• _TASK DESCRIPTION_:
Extract, unchanged, each line of the listing below from its first line through the line that contains "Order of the", inclusive, and nothing else.

• _GIVEN INFORMATION_:
□ □ □ □ □ □ □
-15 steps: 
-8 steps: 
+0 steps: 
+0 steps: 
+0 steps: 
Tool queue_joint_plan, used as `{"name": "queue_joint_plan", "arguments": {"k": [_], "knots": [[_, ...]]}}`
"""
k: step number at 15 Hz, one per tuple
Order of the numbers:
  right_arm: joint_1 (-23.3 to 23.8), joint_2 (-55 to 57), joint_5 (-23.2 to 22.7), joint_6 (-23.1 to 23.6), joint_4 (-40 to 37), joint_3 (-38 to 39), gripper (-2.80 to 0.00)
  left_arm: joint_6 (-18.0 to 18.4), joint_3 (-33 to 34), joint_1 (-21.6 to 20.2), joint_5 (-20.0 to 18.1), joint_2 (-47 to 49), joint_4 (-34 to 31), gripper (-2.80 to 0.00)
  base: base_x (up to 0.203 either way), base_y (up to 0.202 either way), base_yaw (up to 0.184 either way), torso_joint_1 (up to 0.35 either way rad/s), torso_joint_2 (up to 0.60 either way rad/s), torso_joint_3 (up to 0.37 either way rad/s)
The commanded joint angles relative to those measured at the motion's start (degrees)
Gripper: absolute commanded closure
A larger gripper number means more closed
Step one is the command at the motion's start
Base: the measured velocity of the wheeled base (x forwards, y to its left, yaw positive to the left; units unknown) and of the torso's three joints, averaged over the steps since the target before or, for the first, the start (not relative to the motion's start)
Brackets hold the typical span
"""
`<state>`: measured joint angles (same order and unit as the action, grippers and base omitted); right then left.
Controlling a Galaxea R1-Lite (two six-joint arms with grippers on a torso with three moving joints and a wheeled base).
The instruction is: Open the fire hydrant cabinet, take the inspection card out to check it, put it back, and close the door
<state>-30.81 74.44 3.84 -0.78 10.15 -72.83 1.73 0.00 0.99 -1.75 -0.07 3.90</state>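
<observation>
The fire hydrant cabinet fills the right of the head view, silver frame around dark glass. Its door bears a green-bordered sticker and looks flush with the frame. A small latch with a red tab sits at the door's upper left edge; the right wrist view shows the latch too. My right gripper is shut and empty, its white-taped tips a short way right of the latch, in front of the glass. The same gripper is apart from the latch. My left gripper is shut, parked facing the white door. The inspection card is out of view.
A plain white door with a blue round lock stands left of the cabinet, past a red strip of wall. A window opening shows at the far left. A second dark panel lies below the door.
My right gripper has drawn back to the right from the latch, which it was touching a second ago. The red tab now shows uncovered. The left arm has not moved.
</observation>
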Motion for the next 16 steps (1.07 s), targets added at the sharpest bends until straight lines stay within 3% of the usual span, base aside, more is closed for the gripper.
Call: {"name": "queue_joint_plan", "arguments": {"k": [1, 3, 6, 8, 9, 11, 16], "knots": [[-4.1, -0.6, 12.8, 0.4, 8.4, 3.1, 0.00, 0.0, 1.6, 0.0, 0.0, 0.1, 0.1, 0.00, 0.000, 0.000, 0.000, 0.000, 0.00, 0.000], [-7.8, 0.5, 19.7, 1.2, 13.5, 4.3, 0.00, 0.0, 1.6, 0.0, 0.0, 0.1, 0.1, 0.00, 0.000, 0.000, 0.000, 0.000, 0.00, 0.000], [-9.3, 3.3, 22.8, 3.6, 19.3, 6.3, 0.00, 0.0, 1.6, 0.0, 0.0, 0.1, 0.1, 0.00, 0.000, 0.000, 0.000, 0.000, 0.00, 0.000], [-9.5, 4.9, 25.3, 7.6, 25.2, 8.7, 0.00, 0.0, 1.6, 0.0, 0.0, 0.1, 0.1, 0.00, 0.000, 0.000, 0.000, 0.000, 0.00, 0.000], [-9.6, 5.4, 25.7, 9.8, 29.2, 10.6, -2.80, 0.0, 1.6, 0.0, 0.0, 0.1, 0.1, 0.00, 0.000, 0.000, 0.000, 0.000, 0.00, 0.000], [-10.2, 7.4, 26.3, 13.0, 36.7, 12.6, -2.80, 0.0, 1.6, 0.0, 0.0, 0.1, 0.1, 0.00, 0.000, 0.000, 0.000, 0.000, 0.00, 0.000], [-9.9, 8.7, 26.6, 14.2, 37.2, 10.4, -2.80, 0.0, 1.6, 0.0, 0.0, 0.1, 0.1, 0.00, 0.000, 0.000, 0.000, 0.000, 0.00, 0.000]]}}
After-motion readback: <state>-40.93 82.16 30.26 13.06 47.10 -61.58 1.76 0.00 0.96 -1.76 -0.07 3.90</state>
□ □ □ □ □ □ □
• _THE COMPLETED TASK_:
-15 steps: 
-8 steps: 
+0 steps: 
+0 steps: 
+0 steps: 
Tool queue_joint_plan, used as `{"name": "queue_joint_plan", "arguments": {"k": [_], "knots": [[_, ...]]}}`
"""
k: step number at 15 Hz, one per tuple
Order of the numbers:

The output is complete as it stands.